TASK INSTRUCTIONS:
Transcribe, leaving out every picture, the lines that run from the start of the listing below through the line with "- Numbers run".

------------------------------------------------------------

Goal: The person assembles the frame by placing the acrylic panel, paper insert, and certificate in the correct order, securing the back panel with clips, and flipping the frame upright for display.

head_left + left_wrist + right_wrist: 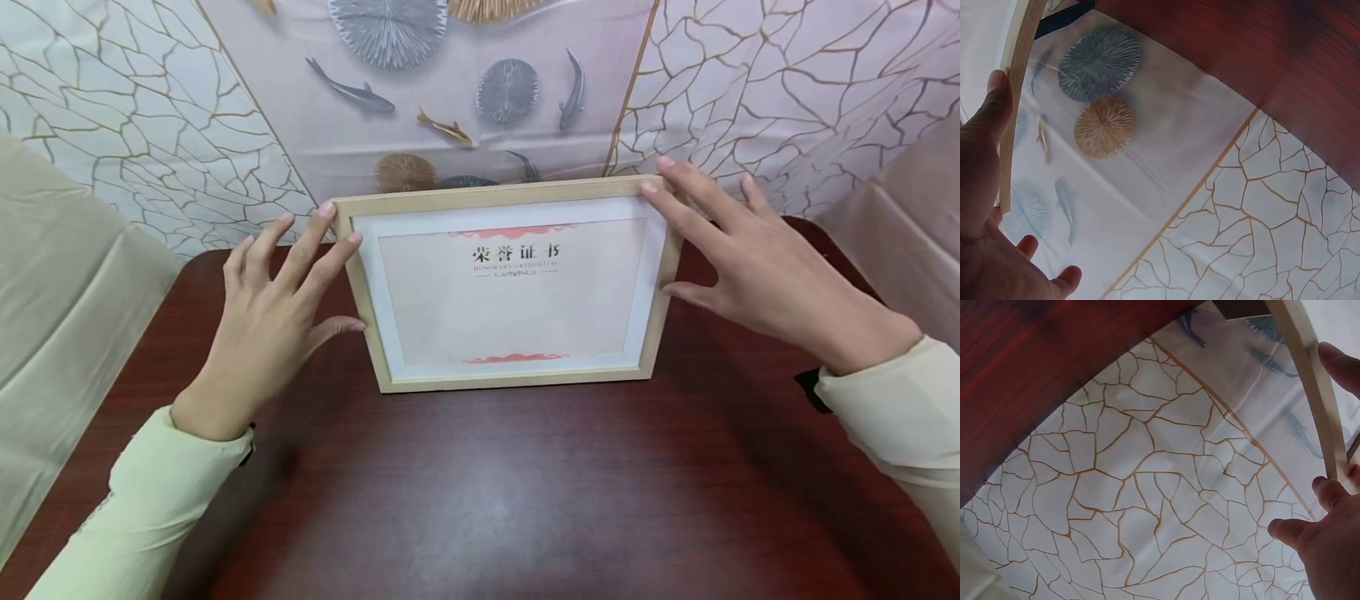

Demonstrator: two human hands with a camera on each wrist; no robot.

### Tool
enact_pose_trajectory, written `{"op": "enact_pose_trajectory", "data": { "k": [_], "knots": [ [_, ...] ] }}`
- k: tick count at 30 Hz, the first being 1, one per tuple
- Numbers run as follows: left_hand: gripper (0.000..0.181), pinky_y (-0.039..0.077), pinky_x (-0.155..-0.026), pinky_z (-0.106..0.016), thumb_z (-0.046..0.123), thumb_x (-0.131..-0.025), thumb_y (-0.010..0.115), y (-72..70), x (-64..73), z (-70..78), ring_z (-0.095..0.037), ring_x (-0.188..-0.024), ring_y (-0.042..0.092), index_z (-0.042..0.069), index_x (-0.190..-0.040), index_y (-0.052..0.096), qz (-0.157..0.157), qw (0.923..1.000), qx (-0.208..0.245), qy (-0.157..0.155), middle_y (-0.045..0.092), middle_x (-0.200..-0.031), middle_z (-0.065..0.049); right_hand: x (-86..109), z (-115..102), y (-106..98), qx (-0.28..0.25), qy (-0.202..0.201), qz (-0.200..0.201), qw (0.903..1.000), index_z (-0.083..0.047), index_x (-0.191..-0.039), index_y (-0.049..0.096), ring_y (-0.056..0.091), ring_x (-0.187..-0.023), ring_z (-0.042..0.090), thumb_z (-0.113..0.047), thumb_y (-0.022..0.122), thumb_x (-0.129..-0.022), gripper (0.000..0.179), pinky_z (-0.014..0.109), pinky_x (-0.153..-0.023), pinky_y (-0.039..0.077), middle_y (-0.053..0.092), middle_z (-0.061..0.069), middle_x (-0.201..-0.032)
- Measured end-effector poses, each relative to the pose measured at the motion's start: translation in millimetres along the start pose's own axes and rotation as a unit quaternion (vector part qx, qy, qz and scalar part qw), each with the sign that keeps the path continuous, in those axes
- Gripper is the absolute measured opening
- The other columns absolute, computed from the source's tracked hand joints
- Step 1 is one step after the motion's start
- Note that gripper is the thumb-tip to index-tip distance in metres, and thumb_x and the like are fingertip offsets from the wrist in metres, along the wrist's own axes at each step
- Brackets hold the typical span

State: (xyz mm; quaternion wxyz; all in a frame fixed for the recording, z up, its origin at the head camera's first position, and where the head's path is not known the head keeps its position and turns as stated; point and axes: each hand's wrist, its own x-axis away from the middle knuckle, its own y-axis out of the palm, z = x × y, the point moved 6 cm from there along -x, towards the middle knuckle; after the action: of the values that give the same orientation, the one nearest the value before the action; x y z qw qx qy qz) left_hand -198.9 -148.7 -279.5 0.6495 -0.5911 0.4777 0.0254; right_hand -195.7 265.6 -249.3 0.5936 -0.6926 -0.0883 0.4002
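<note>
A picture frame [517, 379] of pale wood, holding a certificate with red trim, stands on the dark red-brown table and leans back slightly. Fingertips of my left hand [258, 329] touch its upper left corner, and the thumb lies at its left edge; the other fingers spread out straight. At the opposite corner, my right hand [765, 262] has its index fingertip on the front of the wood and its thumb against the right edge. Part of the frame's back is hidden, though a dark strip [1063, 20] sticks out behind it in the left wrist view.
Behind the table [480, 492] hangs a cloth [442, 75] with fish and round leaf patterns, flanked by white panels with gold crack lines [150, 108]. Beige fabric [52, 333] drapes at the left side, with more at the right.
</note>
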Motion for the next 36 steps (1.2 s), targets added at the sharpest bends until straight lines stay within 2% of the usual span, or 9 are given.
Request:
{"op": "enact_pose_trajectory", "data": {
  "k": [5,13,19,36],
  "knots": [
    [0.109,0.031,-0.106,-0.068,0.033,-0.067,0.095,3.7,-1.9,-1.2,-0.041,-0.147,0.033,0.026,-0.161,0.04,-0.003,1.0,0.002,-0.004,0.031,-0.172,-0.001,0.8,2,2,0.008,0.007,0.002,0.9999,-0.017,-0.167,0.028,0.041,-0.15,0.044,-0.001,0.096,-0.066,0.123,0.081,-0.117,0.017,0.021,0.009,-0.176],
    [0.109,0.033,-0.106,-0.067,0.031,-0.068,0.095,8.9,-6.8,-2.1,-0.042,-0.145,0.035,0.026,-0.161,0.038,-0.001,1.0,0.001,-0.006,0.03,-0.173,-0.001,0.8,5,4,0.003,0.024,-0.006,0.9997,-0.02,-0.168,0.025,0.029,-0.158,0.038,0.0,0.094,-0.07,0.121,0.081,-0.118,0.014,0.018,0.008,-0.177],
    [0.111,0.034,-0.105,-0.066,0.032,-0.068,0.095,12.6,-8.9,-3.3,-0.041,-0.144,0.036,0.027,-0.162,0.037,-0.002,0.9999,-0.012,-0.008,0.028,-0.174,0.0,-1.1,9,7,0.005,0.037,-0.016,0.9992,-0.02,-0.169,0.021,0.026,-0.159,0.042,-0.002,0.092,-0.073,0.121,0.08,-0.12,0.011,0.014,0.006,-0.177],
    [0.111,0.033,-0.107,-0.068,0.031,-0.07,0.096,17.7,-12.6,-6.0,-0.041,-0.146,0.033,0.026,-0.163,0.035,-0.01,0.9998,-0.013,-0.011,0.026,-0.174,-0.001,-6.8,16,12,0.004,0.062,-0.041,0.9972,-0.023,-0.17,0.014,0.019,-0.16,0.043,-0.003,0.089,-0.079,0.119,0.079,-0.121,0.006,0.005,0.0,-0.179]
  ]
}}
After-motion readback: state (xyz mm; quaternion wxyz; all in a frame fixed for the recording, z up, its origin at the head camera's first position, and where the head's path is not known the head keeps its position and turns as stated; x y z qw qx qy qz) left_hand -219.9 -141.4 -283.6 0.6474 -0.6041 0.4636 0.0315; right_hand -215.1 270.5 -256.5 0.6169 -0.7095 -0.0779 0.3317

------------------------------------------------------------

RESULT BELOW:
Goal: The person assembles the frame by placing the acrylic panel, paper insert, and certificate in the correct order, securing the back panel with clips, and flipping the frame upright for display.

head_left + left_wrist + right_wrist: 

Demonstrator: two human hands with a camera on each wrist; no robot.

### Tool
enact_pose_trajectory, written `{"op": "enact_pose_trajectory", "data": { "k": [_], "knots": [ [_, ...] ] }}`
- k: tick count at 30 Hz, the first being 1, one per tuple
- Numbers run as follows: left_hand: gripper (0.000..0.181), pinky_y (-0.039..0.077), pinky_x (-0.155..-0.026), pinky_z (-0.106..0.016), thumb_z (-0.046..0.123), thumb_x (-0.131..-0.025), thumb_y (-0.010..0.115), y (-72..70), x (-64..73), z (-70..78), ring_z (-0.095..0.037), ring_x (-0.188..-0.024), ring_y (-0.042..0.092), index_z (-0.042..0.069), index_x (-0.190..-0.040), index_y (-0.052..0.096), qz (-0.157..0.157), qw (0.923..1.000), qx (-0.208..0.245), qy (-0.157..0.155), middle_y (-0.045..0.092), middle_x (-0.200..-0.031), middle_z (-0.065..0.049); right_hand: x (-86..109), z (-115..102), y (-106..98), qx (-0.28..0.25), qy (-0.202..0.201), qz (-0.200..0.201), qw (0.903..1.000), index_z (-0.083..0.047), index_x (-0.191..-0.039), index_y (-0.049..0.096), ring_y (-0.056..0.091), ring_x (-0.187..-0.023), ring_z (-0.042..0.090), thumb_z (-0.113..0.047), thumb_y (-0.022..0.122), thumb_x (-0.129..-0.022), gripper (0.000..0.179), pinky_z (-0.014..0.109), pinky_x (-0.153..-0.023), pinky_y (-0.039..0.077), middle_y (-0.053..0.092), middle_z (-0.061..0.069), middle_x (-0.201..-0.032)

The response to the exercise is now finished.